Coarctation of the Aorta: Causes, Symptoms, and Treatment

Coarctation of the aorta is a congenital heart defect characterized by a narrowing of the aorta, the main artery carrying oxygen-rich blood from the heart to the rest of the body. This narrowing forces the heart to pump harder to move blood through the constricted vessel. The severity can vary, leading to a wide range of effects, from mild issues that go unnoticed until adulthood to severe problems that appear shortly after birth. The narrowing most often occurs just after the point where the left subclavian artery branches off to supply the left arm.

Causes and Associated Conditions

The precise cause of coarctation of the aorta is often unknown, but it is a congenital defect that arises from an error during fetal heart development. Genetic factors can contribute, and the condition is more common in males than females.

This aortic narrowing frequently appears alongside other heart abnormalities. A bicuspid aortic valve, where the valve has two leaflets instead of the usual three, is commonly found in individuals with coarctation. Other associated conditions include a ventricular septal defect (VSD), a hole in the wall separating the heart’s lower chambers, and Turner syndrome.

Signs and Diagnosis

The signs of coarctation of the aorta depend on the severity of the narrowing and the patient’s age. In newborns with a significant constriction, symptoms can appear within the first few weeks of life and include:

• Pale skin
• Heavy sweating
• Irritability
• Difficulty breathing

These infants may also exhibit poor feeding and inadequate weight gain. In older children and adults with milder cases, the condition might not be discovered until a routine physical exam. A key indicator is high blood pressure in the arms, while blood pressure in the legs is normal or low. This can lead to:

• Headaches
• Nosebleeds
• Leg cramps
• Cold feet, particularly during exercise

The body may create new blood vessels, known as collaterals, to bypass the narrowed area.

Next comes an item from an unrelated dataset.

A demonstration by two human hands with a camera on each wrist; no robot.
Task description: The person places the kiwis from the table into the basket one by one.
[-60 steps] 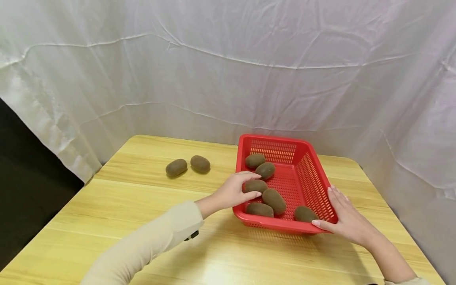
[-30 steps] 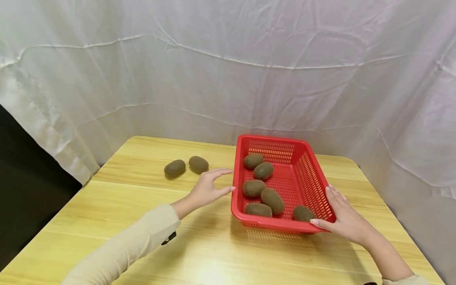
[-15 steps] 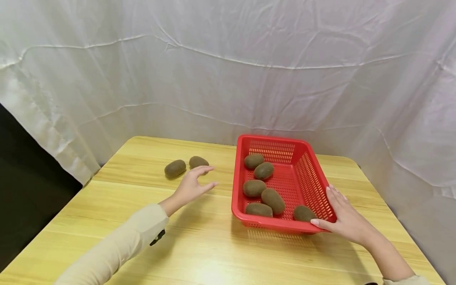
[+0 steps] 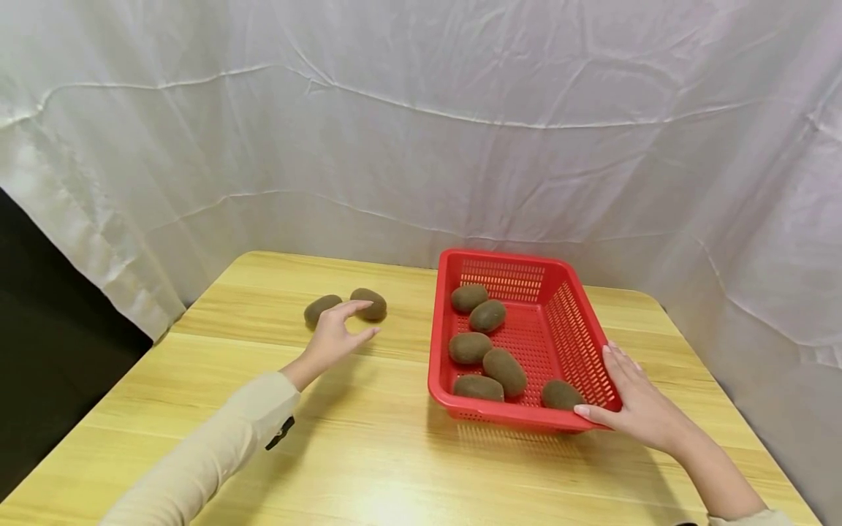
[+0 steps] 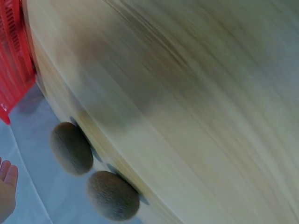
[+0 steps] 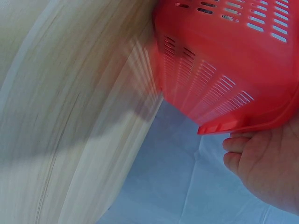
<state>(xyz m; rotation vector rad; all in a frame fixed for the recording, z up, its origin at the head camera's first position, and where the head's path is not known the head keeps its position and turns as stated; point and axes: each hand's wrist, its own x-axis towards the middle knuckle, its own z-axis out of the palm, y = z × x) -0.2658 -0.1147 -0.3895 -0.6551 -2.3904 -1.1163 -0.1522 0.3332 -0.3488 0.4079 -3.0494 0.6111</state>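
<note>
Two brown, fuzzy kiwis lie on the table to the left: the left kiwi (image 4: 319, 308), partly behind my fingers, and the right kiwi (image 4: 373, 305). My left hand (image 4: 333, 337) hovers just in front of them, thumb and fingers apart, holding nothing. In the left wrist view both the nearer kiwi (image 5: 113, 196) and the farther kiwi (image 5: 71, 148) appear, apart from the hand (image 5: 6, 191). My right hand (image 4: 636, 402) holds the near right corner of a red plastic basket (image 4: 526, 415), thumb over the rim and fingers along the outer side.
Several kiwis (image 4: 504, 371) lie inside the basket, mostly along its left side, with one kiwi (image 4: 562, 394) at the near right. The wooden table (image 4: 368, 453) extends in front of it. A pale curtain (image 4: 408, 146) hangs behind and beside the table.
My left hand has come out of the basket, let go of the kiwi there, and moved left to the two kiwis on the table. The right hand stays on the basket.
</note>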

Diagnosis begins with a physical exam, where a doctor detects a difference in pulse strength and blood pressure between the arms and legs. The primary tool for confirmation is an echocardiogram, an ultrasound that shows the heart’s structure and reveals the narrowing’s location and severity. Additional imaging like CT scans or MRI may be used for a more comprehensive view of the aorta.

Treatment Approaches

The objective of treatment is to relieve the obstruction in the aorta, restoring proper blood flow to the lower part of the body. The specific approach is chosen based on the patient’s age, the anatomy of the coarctation, and its severity. For many infants and complex cases, surgery is the preferred method. This procedure involves removing the narrowed segment of the aorta and sewing the two healthy ends back together, a technique known as resection with end-to-end anastomosis.

A less invasive option is balloon angioplasty, often used for re-narrowing or in older children and adults. In this procedure, a thin tube with a deflated balloon at its tip is guided through a blood vessel to the coarctation site. The balloon is then inflated, stretching the narrowed artery open to improve blood flow.

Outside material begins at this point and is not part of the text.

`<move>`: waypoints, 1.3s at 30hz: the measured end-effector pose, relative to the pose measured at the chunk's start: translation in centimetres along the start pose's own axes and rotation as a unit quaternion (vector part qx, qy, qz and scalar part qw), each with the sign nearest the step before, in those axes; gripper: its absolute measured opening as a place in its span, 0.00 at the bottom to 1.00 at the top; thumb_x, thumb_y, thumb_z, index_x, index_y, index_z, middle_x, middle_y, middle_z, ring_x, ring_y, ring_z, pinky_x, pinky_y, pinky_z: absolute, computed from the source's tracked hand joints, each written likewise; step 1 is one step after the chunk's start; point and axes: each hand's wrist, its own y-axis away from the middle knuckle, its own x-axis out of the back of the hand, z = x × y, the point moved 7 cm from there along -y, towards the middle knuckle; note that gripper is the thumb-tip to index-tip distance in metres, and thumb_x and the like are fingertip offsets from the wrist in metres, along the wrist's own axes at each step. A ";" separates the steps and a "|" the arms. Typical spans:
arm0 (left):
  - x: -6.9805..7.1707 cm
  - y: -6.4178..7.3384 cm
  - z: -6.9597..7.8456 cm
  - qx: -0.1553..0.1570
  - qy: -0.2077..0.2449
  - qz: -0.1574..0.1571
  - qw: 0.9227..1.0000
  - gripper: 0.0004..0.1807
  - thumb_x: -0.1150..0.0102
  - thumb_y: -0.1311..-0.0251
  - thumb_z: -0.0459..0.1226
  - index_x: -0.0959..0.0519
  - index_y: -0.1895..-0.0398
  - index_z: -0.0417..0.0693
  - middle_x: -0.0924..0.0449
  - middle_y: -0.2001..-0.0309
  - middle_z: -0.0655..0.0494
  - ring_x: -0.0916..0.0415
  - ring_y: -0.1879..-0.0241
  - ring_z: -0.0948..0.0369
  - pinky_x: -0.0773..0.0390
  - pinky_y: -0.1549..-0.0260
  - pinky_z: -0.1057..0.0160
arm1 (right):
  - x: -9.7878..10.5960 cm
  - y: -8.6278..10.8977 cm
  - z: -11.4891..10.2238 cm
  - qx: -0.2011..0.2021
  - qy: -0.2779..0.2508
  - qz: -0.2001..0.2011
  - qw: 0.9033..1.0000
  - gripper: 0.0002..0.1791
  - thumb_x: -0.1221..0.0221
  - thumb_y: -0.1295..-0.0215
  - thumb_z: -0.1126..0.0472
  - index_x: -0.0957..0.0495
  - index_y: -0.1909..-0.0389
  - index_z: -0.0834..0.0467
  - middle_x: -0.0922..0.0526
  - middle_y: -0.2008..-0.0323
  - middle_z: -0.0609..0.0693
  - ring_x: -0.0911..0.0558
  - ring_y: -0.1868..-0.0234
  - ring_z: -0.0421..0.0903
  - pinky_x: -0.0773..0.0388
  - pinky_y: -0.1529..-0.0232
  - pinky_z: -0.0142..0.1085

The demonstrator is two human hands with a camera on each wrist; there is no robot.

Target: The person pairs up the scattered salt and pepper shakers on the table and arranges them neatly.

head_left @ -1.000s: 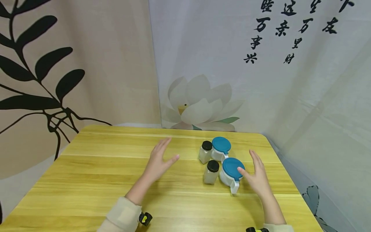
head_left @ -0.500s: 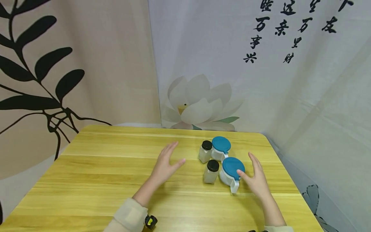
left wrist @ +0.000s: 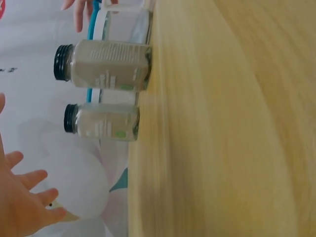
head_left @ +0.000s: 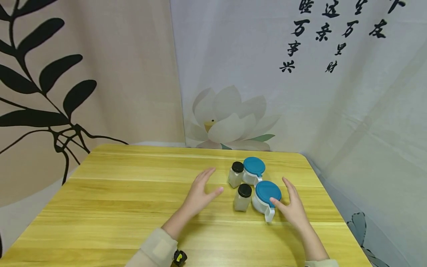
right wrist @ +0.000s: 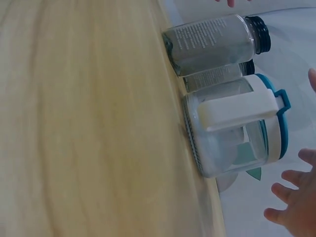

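Note:
Two blue-lidded jars with white handles stand in a group on the table, a near jar (head_left: 268, 193) and a far jar (head_left: 254, 167). To their left are two squarish glass bottles with black screw caps, a near bottle (head_left: 242, 198) and a far bottle (head_left: 236, 174). My left hand (head_left: 196, 196) hovers left of the bottles, fingers spread, holding nothing. On the other side, my right hand (head_left: 294, 207) has its fingers extended beside the near jar (right wrist: 242, 126). Its thumb overlaps the blue lid's edge in the head view; whether it touches cannot be told.
The yellow wooden table (head_left: 116, 207) extends widely to the left of the group. Its far edge meets a hanging cloth (head_left: 230, 122) printed with a flower and characters. A black wrist strap (head_left: 179, 256) shows at my left sleeve.
My left hand has moved right and slightly nearer, toward the bottles. The right hand has shifted a little left toward the near jar. Jars and bottles have stayed in place.

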 end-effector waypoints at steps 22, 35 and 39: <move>-3.1 -0.1 0.7 -0.013 0.055 -0.035 0.998 0.39 0.37 0.41 0.53 0.38 0.29 0.52 0.40 0.31 0.49 0.44 0.32 0.50 0.41 0.39 0.44 | -0.7 0.1 0.2 0.007 -0.037 -0.041 0.998 0.49 0.33 0.41 0.57 0.53 0.25 0.59 0.48 0.29 0.64 0.47 0.32 0.66 0.49 0.42 0.69; -5.1 -0.3 0.8 0.012 0.096 -0.070 0.993 0.40 0.38 0.41 0.53 0.39 0.28 0.51 0.41 0.30 0.47 0.45 0.32 0.48 0.41 0.40 0.40 | -1.1 0.0 0.4 0.085 -0.111 -0.070 0.988 0.48 0.35 0.44 0.70 0.53 0.27 0.66 0.48 0.31 0.70 0.47 0.34 0.71 0.48 0.42 0.68; -5.5 -0.4 0.7 0.015 0.105 -0.075 0.992 0.39 0.38 0.40 0.53 0.39 0.28 0.52 0.41 0.30 0.47 0.44 0.32 0.47 0.41 0.40 0.41 | -0.9 -0.3 0.7 0.096 -0.127 -0.078 0.984 0.49 0.35 0.46 0.73 0.54 0.27 0.66 0.48 0.31 0.71 0.47 0.34 0.72 0.49 0.43 0.69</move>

In some cases, particularly in adults or when angioplasty alone is not sufficient, a stent may be placed. A stent is a small, expandable mesh tube positioned within the narrowed area during an angioplasty. It acts as a scaffold to hold the artery open and ensure it remains wide enough for blood to pass through freely.

Long-Term Management and Outlook

After a successful repair, lifelong monitoring by a cardiologist is required to ensure the aorta remains open and manage any related health issues. These check-ups involve physical exams, blood pressure measurements in all four limbs, and periodic imaging studies like echocardiograms, MRIs, or CT scans to assess the repaired site.

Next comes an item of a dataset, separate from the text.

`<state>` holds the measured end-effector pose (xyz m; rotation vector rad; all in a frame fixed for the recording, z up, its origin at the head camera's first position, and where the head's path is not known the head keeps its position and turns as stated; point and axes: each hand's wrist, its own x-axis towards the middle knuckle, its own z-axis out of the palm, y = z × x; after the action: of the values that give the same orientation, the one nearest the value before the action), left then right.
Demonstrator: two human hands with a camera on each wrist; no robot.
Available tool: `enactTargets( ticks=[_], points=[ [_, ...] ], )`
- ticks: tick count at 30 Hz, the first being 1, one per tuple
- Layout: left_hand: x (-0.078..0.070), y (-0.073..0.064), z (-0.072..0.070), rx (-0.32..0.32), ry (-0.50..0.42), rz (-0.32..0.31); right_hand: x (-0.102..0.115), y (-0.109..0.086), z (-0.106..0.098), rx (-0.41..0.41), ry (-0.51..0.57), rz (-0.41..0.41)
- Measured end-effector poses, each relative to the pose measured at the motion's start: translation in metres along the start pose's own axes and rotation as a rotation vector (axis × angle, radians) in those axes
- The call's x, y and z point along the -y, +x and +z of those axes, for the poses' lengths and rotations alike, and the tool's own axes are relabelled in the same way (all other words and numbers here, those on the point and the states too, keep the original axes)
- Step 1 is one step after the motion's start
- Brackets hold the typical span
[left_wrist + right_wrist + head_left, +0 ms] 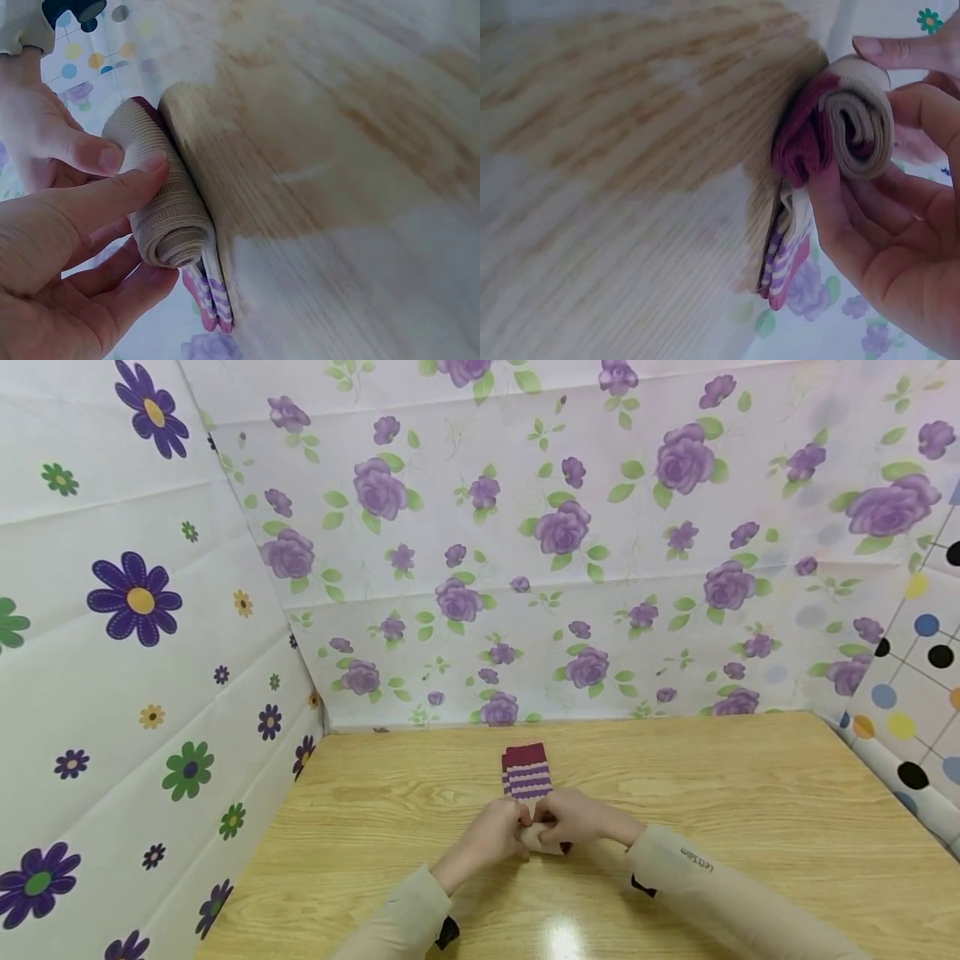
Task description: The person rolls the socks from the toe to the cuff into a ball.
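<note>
A pair of socks (528,781), beige with purple stripes and maroon cuffs, lies on the table, its near part rolled up. In the left wrist view the beige roll (176,202) shows its spiral end. My left hand (495,835) grips the left end of the roll, thumb on top and fingers at its far side. The right hand (577,817) holds the other end with curled fingers. A maroon patch (806,142) shows beside the spiral in the right wrist view. The flat striped part extends away from both hands.
The wooden table (390,777) has its far edge against a cloth with purple roses (562,527). A flowered cloth (135,693) hangs at the left, a dotted one (915,710) at the right. Black bands (447,933) show below the sleeves.
</note>
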<state>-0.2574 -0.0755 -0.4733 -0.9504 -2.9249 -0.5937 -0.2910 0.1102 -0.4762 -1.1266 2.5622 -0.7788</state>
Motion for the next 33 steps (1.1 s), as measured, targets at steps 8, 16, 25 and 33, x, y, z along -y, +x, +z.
enactTargets(
  ticks=[8, 16, 25, 33],
  points=[
    [0.0, 0.001, 0.002, 0.01, 0.017, -0.002, -0.003, 0.001, -0.002, 0.044, 0.087, 0.007],
    [0.004, 0.003, 0.001, 0.027, -0.062, -0.011, -0.004, -0.001, -0.004, 0.064, 0.12, 0.033],
    [0.01, 0.01, -0.002, 0.083, -0.181, -0.064, 0.004, -0.006, -0.002, -0.064, -0.034, -0.041],
    [0.009, 0.014, -0.004, 0.093, -0.202, -0.055, 0.015, -0.013, 0.002, -0.181, -0.215, -0.126]
  ],
)
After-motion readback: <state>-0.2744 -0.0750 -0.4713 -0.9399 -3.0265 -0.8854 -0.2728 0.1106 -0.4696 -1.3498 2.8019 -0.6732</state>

One of the primary long-term concerns is the potential for the aorta to narrow again, a condition called re-coarctation, with the highest risk in patients treated as newborns. Another significant issue is hypertension, as high blood pressure can persist or develop years after the repair, often requiring medication and lifestyle adjustments. With proper follow-up care, most individuals treated for coarctation of the aorta lead full and active lives.